Friday, April 7, 2017

Letting Boys Be Physically Active Benefits Their Reading Development

This week’s article summary is Boys Who Sit Still Have a Harder Time Learning to Read.

Last week’s article summary focused on things we can do in the classroom to support girls—this week’s focus is on boys.

Most of us believe—as parents and/or as teachers—that boys and girls by and large learn and behave in class differently.

The study in the article below found a positive correlation between boys’ reading progress in first grade and ample opportunities to be physically active in school. Conversely, when boys had a lot of sedentary work in the classroom, they showed less progress in reading.
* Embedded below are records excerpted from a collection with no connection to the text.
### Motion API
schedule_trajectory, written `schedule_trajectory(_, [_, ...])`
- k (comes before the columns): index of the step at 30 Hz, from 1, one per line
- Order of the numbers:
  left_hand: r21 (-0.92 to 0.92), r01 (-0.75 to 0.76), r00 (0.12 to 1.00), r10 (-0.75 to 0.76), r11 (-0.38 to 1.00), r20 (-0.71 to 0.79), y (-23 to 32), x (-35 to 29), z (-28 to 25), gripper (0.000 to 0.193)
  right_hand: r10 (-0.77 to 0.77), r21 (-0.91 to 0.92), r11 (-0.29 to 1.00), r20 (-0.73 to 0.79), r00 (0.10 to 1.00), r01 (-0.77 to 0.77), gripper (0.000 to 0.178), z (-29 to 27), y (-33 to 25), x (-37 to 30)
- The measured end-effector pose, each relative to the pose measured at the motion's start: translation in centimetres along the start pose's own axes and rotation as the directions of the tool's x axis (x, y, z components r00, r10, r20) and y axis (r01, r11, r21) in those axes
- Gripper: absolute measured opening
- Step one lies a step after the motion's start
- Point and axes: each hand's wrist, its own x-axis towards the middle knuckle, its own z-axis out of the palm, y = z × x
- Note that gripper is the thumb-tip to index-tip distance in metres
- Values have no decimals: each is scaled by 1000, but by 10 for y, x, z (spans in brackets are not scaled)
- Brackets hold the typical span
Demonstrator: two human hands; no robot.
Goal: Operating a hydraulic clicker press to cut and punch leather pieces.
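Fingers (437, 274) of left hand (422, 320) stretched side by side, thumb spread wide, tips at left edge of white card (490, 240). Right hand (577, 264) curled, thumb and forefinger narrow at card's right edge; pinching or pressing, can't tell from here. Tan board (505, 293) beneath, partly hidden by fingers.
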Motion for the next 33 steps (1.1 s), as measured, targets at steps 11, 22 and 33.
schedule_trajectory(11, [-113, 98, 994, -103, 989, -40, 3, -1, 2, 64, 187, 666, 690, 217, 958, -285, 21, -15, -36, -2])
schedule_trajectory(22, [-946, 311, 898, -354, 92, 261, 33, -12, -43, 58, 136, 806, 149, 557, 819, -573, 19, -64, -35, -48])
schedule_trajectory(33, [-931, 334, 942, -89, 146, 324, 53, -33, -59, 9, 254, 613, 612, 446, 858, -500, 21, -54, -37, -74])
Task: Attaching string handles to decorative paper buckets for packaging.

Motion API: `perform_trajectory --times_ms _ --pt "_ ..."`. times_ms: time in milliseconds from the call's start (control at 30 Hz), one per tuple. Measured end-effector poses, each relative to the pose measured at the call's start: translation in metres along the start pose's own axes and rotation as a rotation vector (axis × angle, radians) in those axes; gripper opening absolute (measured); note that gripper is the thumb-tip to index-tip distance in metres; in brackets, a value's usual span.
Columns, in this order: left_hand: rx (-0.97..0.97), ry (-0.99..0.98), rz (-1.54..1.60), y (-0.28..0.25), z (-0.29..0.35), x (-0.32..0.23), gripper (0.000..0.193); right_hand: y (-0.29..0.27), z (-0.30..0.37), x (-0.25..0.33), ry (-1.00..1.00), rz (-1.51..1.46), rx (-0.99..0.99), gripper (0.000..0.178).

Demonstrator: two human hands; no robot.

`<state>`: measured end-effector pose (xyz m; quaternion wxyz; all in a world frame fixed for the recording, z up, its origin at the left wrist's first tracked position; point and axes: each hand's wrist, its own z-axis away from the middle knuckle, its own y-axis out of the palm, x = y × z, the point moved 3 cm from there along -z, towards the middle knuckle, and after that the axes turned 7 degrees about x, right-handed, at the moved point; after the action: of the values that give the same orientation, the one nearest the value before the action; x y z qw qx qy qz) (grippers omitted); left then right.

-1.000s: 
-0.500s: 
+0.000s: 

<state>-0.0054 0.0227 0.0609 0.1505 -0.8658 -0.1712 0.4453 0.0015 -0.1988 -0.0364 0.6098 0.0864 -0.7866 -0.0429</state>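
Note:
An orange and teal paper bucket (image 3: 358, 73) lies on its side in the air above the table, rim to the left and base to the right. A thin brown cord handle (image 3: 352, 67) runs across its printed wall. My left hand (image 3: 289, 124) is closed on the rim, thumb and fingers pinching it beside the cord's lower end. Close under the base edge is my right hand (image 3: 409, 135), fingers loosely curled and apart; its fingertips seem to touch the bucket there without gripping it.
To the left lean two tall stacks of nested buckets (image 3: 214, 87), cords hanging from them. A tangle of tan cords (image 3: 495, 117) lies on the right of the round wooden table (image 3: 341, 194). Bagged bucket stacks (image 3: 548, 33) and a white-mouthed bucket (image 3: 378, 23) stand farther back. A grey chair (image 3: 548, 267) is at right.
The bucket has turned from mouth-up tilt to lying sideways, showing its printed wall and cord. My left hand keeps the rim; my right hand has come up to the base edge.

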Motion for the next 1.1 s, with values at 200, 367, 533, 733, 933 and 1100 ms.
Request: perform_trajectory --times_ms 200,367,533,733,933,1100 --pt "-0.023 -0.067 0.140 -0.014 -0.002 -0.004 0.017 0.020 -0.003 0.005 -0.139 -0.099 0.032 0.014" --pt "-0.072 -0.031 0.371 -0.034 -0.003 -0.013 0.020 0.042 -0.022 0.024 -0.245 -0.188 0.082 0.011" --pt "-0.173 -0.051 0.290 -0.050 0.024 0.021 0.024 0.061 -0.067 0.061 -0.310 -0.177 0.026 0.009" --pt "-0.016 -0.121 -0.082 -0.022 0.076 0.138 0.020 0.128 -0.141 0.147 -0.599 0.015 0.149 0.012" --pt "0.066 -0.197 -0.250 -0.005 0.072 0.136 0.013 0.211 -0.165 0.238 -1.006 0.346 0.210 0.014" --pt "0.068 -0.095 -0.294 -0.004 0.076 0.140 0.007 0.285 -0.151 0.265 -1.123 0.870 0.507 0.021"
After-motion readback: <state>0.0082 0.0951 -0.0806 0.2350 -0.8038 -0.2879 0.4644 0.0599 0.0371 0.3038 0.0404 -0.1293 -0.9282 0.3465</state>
Sedentary activities for girls, however, did not negatively affect their reading progress.

This is disturbing as so many elementary schools in trying to be more academically rigorous and score well on high-stakes standardized tests demand more and more seat work from their students.

One of our many advantages at Trinity is that our success is not measured by high-stakes testing. Yes, our students take standardized tests, yet that is one of many ways we assess our students and ourselves. Thus, we don’t feel the pressure to teach to the test and to move away from classroom pedagogies we know foster student learning—like cooperative learning and frequent recess.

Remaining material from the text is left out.